The couple opened El Budare Cafe in 2021 along a stretch of Roosevelt Avenue that is a hub for Colombian, Ecuadorean and Mexican immigrants. They welcomed Venezuelan migrants with free meals, and in recent months, they have seen many getting on their feet. “People who asked for help,” Ms. Sayago said, “are coming back now as customers.”
Over at Palacio De Los Pepitos, a desolate corner beside the No. 7 train has turned into a Venezuelan block party. The tent goes up, tables and chairs fill the sidewalk, and the grill is fired up to the beat of salsa baúl, a type of salsa music known for its romantic lyrics that is popular in Venezuela.
On a recent night, Mr. Hernández’s pepito-making was being streamed live on TikTok as customers lined up. One man leaned over to give him a fist bump.

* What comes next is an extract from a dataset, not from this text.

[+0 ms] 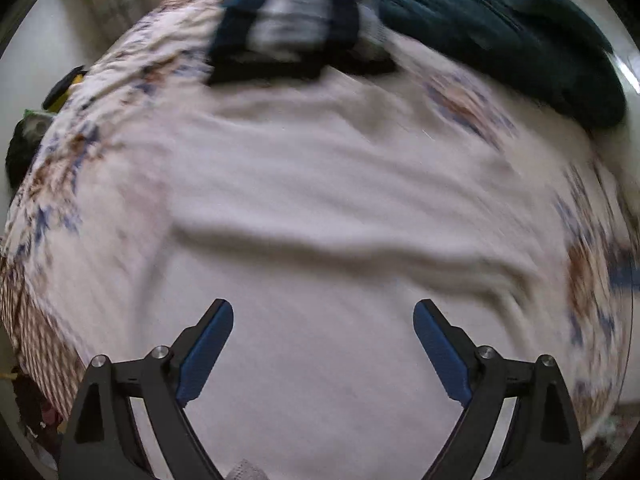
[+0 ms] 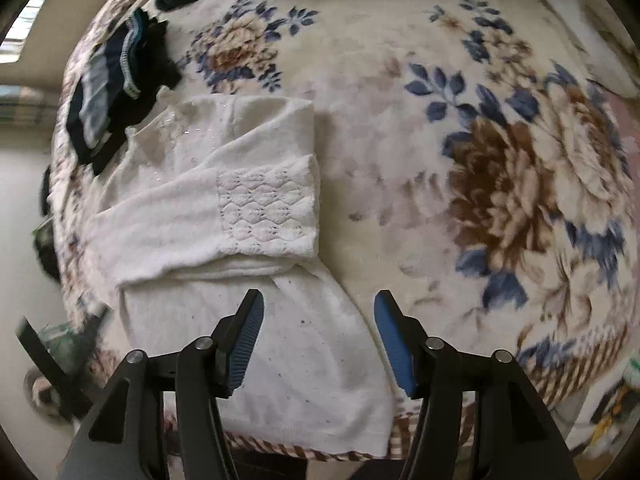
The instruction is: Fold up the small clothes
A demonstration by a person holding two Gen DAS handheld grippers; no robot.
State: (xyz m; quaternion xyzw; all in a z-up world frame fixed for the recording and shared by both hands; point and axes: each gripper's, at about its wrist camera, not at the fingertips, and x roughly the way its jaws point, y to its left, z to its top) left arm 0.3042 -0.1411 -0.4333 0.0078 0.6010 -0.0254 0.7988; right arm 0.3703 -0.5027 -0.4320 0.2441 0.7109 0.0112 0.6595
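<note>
Bed under floral blanket (image 2: 500,168). White knit sweater (image 2: 208,200) lies flat, sleeve folded across. Right tongs (image 2: 318,332) parted over its hem, gripping nothing; left tongs (image 1: 323,340) wide above it, empty.

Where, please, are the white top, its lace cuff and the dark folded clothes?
white top (image 2: 280,360), right wrist view, on the lower body panel.
lace cuff (image 2: 266,214), right wrist view, on the scalloped knit pattern.
dark folded clothes (image 2: 108,92), right wrist view, on the striped middle.
</note>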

Mr. Hernandez’s boss, Marvin Ramirez, 34, was taking orders on a tablet. Mr. Ramirez, the son of a Colombian immigrant mother, grew up in Manhattan and discovered pepitos while playing professional basketball in Colombia. He decided to start his own pepitos stand after hearing from Venezuelan friends in New York that they could not find authentic Venezuelan street food.
Mr. Ramirez, who has been called “the king of pepitos,” said he set out to make good food — and ended up bringing Venezuelans together in a neighborhood that they could perhaps someday call Little Caracas.
“I think it’s time,” he said. “Everyone should have that place where they can feel that they’re not so many miles away from home.”